§ **EXERCISE DESCRIPTION**
Exact copies are required of the lines from the line containing "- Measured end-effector" through the final line of the listing, both included, and of no other lines.

§ **DATASET EXTRACT**
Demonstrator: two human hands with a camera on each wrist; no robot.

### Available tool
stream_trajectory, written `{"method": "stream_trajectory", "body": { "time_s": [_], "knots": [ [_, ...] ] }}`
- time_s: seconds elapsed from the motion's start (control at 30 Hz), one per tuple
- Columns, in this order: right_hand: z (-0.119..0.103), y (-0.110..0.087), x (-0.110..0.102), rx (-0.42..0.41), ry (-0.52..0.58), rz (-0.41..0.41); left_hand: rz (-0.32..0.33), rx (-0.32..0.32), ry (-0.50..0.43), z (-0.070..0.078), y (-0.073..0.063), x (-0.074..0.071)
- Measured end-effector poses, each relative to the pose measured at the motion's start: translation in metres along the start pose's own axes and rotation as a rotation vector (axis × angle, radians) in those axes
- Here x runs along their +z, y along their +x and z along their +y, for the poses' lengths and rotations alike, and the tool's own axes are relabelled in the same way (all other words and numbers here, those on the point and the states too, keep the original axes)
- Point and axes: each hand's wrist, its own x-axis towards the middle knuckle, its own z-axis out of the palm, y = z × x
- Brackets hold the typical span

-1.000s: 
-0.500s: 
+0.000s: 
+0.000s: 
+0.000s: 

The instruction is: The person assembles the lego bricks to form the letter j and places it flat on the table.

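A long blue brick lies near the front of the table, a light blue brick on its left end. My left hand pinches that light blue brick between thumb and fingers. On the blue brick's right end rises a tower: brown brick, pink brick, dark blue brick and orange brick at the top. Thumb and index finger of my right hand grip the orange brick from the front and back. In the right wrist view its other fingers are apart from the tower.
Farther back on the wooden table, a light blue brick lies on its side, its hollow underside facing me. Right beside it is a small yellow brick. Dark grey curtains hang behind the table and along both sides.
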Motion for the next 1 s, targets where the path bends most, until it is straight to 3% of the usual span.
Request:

§ **FINISHED EXERCISE**
- Measured end-effector poses, each relative to the pose measured at the motion's start: translation in metres along the start pose's own axes and rotation as a rotation vector (axis × angle, radians) in those axes
- Here x runs along their +z, y along their +x and z along their +y, for the poses' lengths and rotations alike, and the tool's own axes are relabelled in the same way (all other words and numbers here, those on the point and the states too, keep the original axes)
- Point and axes: each hand's wrist, its own x-axis towards the middle knuckle, its own z-axis out of the palm, y = z × x
- Brackets hold the typical span

-1.000s: 
-0.500s: 
+0.000s: 
+0.000s: 
+0.000s: 

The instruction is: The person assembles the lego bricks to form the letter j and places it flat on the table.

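A long blue brick lies near the front of the table, a light blue brick on its left end. My left hand pinches that light blue brick between thumb and fingers. On the blue brick's right end rises a tower: brown brick, pink brick, dark blue brick and orange brick at the top. Thumb and index finger of my right hand grip the orange brick from the front and back. In the right wrist view its other fingers are apart from the tower.
Farther back on the wooden table, a light blue brick lies on its side, its hollow underside facing me. Right beside it is a small yellow brick. Dark grey curtains hang behind the table and along both sides.
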Motion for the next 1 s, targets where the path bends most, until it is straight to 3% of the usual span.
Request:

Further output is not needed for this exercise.